Bacigalupi’s opening entwines the clogged and crumbling city of Bangkok and its swarming beggars, slaves and laborers in a microcosm of a world spinning out of control:

Overhead, the towers of Bangkok’s old Expansion loom, robed in vines and mold, windows long ago blown out, great bones picked clean. Without air conditioning or elevators to make them habitable, they stand and blister in the sun. The black smoke of illegal dung fires wafts from their pores, marking where Malayan refugees hurriedly scald chapatis and boil kopi before the white shirts can storm the sweltering heights and beat them for their infringements.

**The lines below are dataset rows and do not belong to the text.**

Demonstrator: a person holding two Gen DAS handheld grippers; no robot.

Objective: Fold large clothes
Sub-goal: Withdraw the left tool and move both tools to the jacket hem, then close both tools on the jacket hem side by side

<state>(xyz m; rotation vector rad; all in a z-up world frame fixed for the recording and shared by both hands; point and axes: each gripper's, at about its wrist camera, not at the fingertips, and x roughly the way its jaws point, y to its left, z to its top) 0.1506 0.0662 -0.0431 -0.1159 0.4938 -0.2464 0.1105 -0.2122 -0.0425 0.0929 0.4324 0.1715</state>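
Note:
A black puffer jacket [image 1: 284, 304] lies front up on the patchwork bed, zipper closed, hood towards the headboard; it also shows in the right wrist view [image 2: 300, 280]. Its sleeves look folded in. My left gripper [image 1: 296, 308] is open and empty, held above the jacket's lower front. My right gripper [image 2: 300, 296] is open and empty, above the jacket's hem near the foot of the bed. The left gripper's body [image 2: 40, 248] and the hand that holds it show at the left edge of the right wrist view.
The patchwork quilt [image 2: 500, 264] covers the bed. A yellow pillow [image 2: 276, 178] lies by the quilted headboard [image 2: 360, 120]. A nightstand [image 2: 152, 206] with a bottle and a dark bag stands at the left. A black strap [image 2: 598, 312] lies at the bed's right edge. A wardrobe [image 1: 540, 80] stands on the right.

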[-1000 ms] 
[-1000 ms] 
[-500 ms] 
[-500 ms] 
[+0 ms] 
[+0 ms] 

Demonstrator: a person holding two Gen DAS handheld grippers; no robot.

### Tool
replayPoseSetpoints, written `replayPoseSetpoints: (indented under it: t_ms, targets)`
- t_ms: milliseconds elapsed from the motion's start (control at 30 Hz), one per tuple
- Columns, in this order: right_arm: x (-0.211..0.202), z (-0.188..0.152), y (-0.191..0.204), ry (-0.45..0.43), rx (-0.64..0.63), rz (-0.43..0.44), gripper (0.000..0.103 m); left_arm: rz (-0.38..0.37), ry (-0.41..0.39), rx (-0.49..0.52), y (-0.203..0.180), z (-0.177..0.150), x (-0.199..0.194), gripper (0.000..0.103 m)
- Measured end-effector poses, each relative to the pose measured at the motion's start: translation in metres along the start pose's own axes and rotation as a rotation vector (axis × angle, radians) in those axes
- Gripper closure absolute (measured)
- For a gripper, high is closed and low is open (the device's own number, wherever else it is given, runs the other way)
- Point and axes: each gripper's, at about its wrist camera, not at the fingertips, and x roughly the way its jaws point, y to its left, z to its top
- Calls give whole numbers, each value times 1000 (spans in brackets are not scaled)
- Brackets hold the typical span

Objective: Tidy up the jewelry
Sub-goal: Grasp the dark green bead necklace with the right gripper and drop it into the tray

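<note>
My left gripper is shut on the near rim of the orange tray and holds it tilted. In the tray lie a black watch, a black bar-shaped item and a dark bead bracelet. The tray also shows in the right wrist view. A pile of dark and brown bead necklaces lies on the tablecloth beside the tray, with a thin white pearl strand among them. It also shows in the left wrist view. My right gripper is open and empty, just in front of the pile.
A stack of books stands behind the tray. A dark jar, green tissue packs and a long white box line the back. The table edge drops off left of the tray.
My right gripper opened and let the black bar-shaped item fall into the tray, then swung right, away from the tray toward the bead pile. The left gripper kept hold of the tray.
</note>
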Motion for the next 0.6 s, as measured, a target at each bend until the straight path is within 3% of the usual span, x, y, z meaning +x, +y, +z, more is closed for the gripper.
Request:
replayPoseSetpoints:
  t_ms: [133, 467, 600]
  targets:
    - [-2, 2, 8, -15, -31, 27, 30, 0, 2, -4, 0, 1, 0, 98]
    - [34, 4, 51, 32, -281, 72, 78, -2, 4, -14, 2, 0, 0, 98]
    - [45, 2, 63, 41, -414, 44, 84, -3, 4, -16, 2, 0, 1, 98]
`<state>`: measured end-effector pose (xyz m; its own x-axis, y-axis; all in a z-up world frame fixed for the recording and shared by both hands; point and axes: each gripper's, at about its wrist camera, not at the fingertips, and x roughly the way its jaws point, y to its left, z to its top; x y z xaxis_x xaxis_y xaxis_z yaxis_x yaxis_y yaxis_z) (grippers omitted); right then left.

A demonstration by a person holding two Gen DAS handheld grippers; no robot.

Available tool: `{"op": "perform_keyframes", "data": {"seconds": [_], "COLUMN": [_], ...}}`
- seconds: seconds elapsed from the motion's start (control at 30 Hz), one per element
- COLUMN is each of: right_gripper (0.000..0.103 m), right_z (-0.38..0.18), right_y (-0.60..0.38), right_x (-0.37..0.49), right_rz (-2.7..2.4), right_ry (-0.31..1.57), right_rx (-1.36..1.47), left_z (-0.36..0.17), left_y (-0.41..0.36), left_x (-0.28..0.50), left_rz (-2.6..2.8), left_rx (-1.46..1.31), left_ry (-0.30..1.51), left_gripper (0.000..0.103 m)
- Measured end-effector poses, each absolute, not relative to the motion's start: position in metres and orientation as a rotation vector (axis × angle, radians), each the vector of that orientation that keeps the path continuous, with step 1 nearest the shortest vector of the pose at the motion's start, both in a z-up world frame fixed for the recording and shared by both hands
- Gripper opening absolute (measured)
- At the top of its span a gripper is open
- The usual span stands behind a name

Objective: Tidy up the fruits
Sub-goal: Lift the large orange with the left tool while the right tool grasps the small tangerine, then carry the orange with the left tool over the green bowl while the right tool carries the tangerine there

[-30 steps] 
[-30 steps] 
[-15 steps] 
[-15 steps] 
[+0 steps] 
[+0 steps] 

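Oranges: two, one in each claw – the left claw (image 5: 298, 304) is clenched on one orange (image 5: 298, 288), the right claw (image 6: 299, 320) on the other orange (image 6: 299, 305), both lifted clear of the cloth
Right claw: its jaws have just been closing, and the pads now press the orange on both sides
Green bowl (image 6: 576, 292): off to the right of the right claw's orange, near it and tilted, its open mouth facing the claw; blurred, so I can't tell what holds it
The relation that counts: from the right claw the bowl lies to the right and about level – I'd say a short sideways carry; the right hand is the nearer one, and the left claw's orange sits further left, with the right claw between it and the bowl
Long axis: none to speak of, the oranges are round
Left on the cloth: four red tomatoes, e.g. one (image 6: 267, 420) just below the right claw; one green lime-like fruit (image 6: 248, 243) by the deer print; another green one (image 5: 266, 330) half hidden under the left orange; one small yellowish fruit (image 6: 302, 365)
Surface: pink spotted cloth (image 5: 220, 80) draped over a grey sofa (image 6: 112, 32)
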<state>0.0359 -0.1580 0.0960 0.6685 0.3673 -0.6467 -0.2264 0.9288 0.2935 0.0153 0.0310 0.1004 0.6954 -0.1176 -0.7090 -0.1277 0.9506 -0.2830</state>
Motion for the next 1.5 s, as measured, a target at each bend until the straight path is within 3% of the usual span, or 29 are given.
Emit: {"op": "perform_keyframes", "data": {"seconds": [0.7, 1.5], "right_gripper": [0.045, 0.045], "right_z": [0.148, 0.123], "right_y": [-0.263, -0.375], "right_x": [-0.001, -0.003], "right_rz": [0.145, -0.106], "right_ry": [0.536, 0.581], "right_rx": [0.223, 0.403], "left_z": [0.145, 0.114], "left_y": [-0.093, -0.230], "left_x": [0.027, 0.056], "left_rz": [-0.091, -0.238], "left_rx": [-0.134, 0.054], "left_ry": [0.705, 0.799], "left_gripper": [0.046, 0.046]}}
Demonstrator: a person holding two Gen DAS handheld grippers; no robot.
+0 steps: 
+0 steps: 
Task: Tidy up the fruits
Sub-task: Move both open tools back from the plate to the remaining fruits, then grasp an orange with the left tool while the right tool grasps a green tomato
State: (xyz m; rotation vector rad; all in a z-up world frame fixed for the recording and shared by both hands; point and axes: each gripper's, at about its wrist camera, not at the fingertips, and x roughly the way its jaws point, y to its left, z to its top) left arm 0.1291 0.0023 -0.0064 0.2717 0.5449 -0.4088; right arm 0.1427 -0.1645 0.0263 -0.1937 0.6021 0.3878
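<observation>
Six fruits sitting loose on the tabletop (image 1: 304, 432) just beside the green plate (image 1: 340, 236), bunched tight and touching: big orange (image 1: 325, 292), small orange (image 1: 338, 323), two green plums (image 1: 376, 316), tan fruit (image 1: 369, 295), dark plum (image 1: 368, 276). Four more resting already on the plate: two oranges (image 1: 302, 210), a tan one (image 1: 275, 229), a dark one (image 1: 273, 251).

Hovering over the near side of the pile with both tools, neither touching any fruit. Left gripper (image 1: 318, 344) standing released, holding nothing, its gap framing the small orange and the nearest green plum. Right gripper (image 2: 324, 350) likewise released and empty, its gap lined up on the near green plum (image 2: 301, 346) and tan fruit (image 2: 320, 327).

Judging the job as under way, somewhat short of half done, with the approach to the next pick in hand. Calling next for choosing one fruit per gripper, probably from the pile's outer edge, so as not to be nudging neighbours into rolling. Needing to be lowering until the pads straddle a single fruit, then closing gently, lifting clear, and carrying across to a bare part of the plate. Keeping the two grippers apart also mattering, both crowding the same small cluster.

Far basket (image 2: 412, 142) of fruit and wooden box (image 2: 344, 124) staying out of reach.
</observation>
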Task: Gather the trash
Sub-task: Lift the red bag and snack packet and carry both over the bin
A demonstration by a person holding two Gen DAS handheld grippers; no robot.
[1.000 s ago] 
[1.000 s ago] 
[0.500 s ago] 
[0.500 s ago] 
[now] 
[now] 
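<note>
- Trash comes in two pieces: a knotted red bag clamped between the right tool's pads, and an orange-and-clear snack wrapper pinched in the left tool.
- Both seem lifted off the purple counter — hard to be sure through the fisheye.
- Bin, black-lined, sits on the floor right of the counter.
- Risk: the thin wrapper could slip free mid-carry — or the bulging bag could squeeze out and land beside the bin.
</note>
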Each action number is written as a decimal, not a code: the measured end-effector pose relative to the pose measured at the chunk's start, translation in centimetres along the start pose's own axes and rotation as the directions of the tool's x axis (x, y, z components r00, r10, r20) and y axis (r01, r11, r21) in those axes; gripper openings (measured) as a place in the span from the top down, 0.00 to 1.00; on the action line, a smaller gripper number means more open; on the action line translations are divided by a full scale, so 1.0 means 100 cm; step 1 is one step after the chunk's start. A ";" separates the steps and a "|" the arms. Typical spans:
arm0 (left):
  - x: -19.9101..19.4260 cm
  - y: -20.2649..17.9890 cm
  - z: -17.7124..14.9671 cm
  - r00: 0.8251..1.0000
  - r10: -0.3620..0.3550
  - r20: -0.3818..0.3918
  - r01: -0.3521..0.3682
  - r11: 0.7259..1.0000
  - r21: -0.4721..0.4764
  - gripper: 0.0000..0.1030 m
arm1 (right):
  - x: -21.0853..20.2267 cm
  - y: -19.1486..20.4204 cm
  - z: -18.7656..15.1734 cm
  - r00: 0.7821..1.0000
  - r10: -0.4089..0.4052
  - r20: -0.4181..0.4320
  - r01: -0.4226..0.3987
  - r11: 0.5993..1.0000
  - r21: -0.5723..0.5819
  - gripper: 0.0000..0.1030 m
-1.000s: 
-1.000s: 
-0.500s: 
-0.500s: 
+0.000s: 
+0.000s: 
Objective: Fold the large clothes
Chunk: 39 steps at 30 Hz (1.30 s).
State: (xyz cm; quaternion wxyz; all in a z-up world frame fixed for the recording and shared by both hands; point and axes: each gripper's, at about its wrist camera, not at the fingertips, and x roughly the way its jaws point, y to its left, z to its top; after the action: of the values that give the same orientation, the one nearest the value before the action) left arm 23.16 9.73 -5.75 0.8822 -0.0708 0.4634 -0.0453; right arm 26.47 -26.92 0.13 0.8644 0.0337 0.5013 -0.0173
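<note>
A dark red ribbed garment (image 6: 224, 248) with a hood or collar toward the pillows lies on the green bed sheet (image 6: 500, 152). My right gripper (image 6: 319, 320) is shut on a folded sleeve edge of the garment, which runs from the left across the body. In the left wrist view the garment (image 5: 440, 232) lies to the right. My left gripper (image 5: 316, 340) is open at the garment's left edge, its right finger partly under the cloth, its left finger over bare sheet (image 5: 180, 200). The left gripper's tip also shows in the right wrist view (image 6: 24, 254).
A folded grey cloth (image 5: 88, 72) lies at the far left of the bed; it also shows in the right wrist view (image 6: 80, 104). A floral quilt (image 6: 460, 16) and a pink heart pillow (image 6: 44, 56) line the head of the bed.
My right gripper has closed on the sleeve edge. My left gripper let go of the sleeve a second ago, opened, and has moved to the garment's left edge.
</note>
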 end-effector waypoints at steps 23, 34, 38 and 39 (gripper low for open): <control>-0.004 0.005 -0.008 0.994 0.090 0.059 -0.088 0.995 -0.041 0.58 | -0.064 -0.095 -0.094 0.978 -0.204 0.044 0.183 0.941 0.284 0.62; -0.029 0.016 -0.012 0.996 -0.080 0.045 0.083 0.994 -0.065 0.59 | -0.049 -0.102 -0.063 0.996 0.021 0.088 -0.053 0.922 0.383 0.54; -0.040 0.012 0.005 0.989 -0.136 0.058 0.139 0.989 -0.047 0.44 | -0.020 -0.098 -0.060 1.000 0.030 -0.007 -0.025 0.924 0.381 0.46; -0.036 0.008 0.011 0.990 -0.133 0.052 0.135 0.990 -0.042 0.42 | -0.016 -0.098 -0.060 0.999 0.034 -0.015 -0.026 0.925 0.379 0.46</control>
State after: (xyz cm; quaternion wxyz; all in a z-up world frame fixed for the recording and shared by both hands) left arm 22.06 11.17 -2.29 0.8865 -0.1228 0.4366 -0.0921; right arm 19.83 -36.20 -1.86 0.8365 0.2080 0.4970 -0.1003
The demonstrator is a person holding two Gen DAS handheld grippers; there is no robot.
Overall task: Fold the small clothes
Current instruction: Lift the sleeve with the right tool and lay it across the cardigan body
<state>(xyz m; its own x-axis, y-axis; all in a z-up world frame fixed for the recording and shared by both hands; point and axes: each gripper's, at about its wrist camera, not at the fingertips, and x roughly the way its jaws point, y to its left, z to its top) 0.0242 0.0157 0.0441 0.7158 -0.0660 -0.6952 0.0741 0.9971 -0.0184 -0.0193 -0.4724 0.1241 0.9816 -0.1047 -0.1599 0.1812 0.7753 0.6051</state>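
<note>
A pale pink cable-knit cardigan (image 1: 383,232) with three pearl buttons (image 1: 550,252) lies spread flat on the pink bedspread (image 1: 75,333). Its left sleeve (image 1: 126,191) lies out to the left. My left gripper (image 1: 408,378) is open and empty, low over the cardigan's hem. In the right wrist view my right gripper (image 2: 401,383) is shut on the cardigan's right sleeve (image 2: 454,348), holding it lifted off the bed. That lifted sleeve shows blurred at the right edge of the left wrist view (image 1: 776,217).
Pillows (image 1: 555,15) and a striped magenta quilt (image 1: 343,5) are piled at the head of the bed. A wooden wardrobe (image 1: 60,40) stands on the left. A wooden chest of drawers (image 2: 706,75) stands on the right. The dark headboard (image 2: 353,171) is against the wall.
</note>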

Anderson Lake is a farang (of white race) who owns an AgriGen factory trying to mass-produce kink-springs—successors to the internal combustion engine) to store energy. The factory is in fact a cover for his real mission: to find and exploit the secret Thai seedbank with its wealth of genetic material. We later discover that Lake is an economic hitman and spy whose previous missions have destroyed entire countries for the sake of monopoly.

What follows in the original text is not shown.